INSTRUCTIONS TO FOLLOW: Transcribe the line with "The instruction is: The" and all the lines that follow it in the material below, exactly as they stand.

RECORDED INFORMATION:
== Segment start ==

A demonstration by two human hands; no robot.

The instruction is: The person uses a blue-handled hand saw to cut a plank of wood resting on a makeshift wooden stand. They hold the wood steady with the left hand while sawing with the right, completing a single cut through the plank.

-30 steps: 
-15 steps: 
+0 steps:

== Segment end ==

RESULT BELOW:
The instruction is: The person uses a blue-handled hand saw to cut a plank of wood resting on a makeshift wooden stand. They hold the wood steady with the left hand while sawing with the right, completing a single cut through the plank.

-30 steps: 
-15 steps: 
+0 steps:

The output given is complete.